- _Exercise aim_: Each line of the material should be output exactly as shown.

- _Supplied material_:
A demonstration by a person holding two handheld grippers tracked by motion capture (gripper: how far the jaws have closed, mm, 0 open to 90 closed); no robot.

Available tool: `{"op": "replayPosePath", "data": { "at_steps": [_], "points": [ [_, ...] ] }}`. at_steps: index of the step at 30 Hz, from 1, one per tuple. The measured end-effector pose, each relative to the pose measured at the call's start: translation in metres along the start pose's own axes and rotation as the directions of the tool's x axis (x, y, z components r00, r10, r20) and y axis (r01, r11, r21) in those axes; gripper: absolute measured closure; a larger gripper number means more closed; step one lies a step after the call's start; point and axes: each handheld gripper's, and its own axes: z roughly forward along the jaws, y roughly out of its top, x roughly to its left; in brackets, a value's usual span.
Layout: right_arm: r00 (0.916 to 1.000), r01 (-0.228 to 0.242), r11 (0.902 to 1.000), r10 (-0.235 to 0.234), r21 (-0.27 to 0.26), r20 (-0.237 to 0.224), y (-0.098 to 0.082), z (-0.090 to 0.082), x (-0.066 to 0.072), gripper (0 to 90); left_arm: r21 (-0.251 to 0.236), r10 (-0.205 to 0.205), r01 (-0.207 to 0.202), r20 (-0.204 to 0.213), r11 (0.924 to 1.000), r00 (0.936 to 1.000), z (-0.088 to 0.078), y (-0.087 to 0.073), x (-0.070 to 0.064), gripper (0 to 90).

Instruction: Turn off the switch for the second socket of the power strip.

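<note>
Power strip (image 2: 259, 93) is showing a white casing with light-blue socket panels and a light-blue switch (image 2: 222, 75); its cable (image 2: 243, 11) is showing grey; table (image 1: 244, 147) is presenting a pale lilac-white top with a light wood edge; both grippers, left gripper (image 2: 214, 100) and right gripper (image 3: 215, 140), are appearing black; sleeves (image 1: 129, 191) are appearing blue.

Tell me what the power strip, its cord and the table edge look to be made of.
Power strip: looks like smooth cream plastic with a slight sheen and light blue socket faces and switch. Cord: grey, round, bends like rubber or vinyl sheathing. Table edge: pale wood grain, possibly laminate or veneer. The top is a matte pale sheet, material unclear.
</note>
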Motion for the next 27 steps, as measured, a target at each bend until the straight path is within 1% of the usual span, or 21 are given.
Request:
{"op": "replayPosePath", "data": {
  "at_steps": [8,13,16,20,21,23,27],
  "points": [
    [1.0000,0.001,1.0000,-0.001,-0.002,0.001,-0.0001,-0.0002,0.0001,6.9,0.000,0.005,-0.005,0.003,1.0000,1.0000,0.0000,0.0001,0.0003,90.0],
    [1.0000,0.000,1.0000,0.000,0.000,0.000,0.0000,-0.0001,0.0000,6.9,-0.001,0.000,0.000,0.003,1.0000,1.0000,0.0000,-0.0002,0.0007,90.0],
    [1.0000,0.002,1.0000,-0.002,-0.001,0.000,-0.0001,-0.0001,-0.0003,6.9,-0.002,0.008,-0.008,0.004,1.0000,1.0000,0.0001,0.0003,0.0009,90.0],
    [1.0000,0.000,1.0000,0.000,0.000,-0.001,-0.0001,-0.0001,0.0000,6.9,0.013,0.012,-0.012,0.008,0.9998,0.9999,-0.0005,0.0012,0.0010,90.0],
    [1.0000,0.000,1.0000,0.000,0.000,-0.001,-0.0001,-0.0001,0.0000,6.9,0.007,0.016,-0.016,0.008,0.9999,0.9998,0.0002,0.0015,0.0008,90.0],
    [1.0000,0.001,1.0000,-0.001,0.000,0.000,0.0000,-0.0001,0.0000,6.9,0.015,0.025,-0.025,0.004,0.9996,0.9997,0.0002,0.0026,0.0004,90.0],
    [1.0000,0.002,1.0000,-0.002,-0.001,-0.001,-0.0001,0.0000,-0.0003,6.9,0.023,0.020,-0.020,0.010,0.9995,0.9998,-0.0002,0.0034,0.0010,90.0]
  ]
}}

- _Response to this exercise_:
A demonstration by a person holding two handheld grippers tracked by motion capture (gripper: how far the jaws have closed, mm, 0 open to 90 closed); no robot.

Available tool: `{"op": "replayPosePath", "data": { "at_steps": [_], "points": [ [_, ...] ] }}`. at_steps: index of the step at 30 Hz, from 1, one per tuple. The measured end-effector pose, each relative to the pose measured at the call's start: translation in metres along the start pose's own axes and rotation as the directions of the tool's x axis (x, y, z components r00, r10, r20) and y axis (r01, r11, r21) in those axes; gripper: absolute measured closure; a larger gripper number means more closed; step one lies a step after the call's start; point and axes: each handheld gripper's, and its own axes: z roughly forward along the jaws, y roughly out of its top, x roughly to its left; in brackets, a value's usual span.
Layout: right_arm: r00 (0.916 to 1.000), r01 (-0.228 to 0.242), r11 (0.902 to 1.000), r10 (-0.235 to 0.234), r21 (-0.27 to 0.26), r20 (-0.237 to 0.224), y (-0.098 to 0.082), z (-0.090 to 0.082), x (-0.066 to 0.072), gripper (0 to 90); left_arm: r21 (-0.251 to 0.236), r10 (-0.205 to 0.205), r01 (-0.207 to 0.202), r20 (-0.204 to 0.213), r11 (0.924 to 1.000), r00 (0.936 to 1.000), z (-0.088 to 0.078), y (-0.087 to 0.073), x (-0.070 to 0.064), gripper (0 to 90).

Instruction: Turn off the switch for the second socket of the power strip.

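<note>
Power strip (image 2: 259, 93) is showing a white casing with light-blue socket panels and a light-blue switch (image 2: 222, 75); its cable (image 2: 243, 11) is showing grey; table (image 1: 244, 147) is presenting a pale lilac-white top with a light wood edge; both grippers, left gripper (image 2: 214, 100) and right gripper (image 3: 215, 140), are appearing black; sleeves (image 1: 129, 191) are appearing blue.

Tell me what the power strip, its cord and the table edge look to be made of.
Power strip: looks like smooth cream plastic with a slight sheen and light blue socket faces and switch. Cord: grey, round, bends like rubber or vinyl sheathing. Table edge: pale wood grain, possibly laminate or veneer. The top is a matte pale sheet, material unclear.
</note>
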Motion for the next 27 steps, as measured, a target at each bend until the straight path is within 1% of the usual span, or 21 are given.
Request:
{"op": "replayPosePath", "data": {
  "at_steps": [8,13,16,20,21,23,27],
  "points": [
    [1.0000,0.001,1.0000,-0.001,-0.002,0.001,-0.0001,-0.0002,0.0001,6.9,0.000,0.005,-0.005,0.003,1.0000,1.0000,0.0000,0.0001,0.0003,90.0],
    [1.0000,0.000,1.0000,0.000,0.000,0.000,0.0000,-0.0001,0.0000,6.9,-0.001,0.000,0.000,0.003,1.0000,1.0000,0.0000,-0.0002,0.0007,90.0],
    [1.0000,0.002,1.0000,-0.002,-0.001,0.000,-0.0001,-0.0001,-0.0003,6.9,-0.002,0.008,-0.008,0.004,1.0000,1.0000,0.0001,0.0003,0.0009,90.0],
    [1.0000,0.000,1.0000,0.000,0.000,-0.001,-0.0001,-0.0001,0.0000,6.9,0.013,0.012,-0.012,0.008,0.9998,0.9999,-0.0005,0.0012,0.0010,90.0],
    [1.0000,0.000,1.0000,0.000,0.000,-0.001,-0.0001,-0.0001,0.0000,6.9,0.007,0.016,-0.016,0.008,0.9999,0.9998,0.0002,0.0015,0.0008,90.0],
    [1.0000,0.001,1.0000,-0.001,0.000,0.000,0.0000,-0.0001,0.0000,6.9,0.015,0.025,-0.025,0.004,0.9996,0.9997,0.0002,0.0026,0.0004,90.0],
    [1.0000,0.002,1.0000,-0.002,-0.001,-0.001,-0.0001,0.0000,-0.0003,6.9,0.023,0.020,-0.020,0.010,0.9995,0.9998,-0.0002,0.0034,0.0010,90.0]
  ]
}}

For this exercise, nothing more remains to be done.